He couldn’t stop himself from touching her, taking her shoulders in his hands and pulling her close until his lips covered hers. She gasped, her breath fanning his lips. Her soft unconfined breasts pressed against the muscles of his chest. He slipped his arms around to her back.

George’s arms went up, her fingers tangling in his hair, pulling his head down into a deeper kiss. He let his hands explore her back, shaping her woman’s curves close to him, caressing the wonderful contours of her back… down… down until his hands held the excitingly round curve of her buttocks.

Close by, a floorboard creaked.

“Robyn,” he groaned, stiffening. He could feel every beautiful inch of George pressing against him. He couldn’t bear to let her go.

“No,” she murmured against his lips. “Robyn’s downstairs, helping Jenny feed Mandy. It’ll be Jake, and he’ll probably want to shower.”

“Darling,” he whispered, finding her soft neck with his lips. “I wish I’d come to you last night.” He felt her skin quiver from his touch, heard her gasp softly at the pictures his words evoked. “Did you want me last night, George?”

Her fingers tightened in his hair, then drifted down to his neck, his shoulders. “Yes… I waited for you to come.”

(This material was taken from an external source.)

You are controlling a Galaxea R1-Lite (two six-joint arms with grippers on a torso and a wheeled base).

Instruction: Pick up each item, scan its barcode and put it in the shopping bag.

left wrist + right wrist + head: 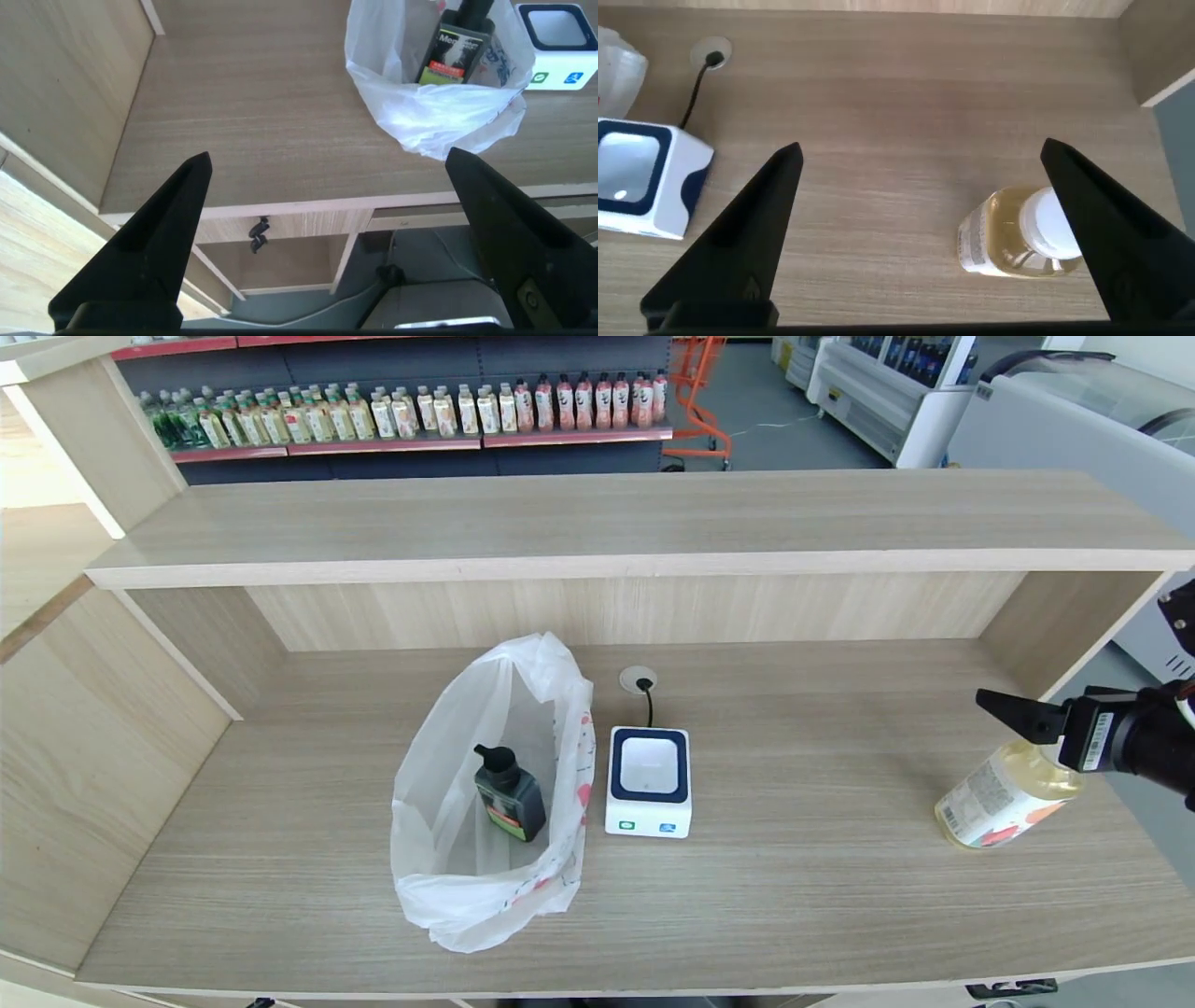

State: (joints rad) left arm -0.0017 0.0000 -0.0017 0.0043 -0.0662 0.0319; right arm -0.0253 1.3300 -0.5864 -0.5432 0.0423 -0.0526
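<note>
Nearest, the left gripper (pixel 329 157) hangs off the front edge of the wooden counter (pixel 794 896), towards its near left corner. Its two black fingers are spread wide, with nothing between them.

On the counter, left of centre in the head view, the white plastic shopping bag (pixel 439 859) stands with its mouth gaping upward. A dark pump bottle (pixel 511 800) is inside it, upright, with its green and orange label facing the front. Just beside the bag, towards the middle of the frame, sits the scanner (pixel 649 782), a white box with a dark blue frame around its pale window, close to the bag's side but apart from it.

At the right edge of the frame a yellow bottle (pixel 999 798) with a white cap stands on the counter, well apart from the scanner. The right gripper (pixel 922 147) hangs over it, its fingers fully spread and grasping nothing. The cap lies under one finger, not centred between the two.

Farther back, the scanner's black cable (pixel 648 705) runs into a round port in the counter. Behind rises the raised ledge (pixel 635 523), then store shelves of drink bottles (pixel 420 415) in the upper left and freezers (pixel 887 383) in the upper right.
</note>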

He let his hands feel the shape of her. The thrust of her hipbones. Her narrow waist. His hands drifted over a trembling softness that was her abdomen, up to grasp the swollen fullness of her breasts through the thick fabric.

“I want to touch you, feel you,” he growled. His fingers fumbled with the button at the front of her gown, slipping inside to touch her hot flesh.

She shuddered and sagged against him. “Lyle, please!” His fingers found the rigid peak and grasped it gently. “Oh…”

A door opening, then closing. He stiffened. His hand moved outside the fabric. His voice was tight as he said, “I’ve got rotten timing, honey.” His arms gentled, stroking her as if he could ease the tension he’d imparted to her aching body.

“You sure have!” Jake’s voice, vibrant and laughing, followed by Jake himself in jeans and bare chest. Tactfully, his eyes just glanced off them, then moved on. “Excuse me, you two, but if I could just get past? Into the shower? Then you can resume whatever you were doing.”

George jerked back, hugging her gown to herself, not realizing that she was revealing the aroused curves of her body by pulling the fabric tight against her skin.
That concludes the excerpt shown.